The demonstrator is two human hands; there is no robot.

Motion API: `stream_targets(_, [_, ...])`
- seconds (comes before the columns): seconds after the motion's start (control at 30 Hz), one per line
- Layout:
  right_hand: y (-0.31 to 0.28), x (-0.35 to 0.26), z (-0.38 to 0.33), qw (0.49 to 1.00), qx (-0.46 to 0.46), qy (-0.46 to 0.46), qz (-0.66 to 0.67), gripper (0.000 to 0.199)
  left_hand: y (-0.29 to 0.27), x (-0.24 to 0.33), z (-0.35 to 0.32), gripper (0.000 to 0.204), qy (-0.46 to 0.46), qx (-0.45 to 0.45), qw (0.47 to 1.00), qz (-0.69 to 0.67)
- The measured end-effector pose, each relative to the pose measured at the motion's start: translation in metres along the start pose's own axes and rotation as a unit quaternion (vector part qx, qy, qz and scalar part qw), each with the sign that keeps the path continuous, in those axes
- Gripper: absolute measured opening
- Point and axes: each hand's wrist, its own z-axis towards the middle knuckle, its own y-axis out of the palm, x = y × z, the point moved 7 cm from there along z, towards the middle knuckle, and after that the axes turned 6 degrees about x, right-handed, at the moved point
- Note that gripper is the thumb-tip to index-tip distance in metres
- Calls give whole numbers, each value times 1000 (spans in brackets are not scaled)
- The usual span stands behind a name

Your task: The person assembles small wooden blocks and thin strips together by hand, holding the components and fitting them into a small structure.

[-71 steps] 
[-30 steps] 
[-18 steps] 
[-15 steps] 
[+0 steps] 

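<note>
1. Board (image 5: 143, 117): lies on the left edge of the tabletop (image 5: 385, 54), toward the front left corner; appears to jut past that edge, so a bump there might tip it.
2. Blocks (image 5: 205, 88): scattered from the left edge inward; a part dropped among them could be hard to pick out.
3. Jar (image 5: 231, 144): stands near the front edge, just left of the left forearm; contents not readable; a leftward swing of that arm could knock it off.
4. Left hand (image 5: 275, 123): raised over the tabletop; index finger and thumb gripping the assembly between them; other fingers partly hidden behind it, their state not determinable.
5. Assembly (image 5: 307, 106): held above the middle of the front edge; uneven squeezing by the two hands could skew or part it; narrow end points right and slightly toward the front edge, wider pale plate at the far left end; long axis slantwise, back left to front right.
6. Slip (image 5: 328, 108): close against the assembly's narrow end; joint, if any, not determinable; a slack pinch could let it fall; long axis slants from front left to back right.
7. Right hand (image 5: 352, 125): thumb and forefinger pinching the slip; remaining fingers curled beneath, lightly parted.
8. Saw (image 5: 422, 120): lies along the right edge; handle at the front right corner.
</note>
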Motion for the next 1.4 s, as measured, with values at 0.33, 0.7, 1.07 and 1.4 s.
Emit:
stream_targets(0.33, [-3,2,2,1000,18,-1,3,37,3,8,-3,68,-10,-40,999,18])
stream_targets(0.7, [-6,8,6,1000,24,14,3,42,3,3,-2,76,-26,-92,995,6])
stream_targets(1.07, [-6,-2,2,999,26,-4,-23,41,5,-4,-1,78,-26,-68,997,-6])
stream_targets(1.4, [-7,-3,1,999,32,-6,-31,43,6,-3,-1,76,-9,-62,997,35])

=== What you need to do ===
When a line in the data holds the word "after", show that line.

=== Response to the exercise ===
- seconds (comes before the columns): seconds after the motion's start (control at 30 Hz), one per line
- Point and axes: each hand's wrist, its own z-axis towards the middle knuckle, its own y-axis out of the palm, x = y × z, the point moved 7 cm from there along z, towards the middle knuckle, and after that the axes turned 6 degrees about x, right-handed, at the moved point

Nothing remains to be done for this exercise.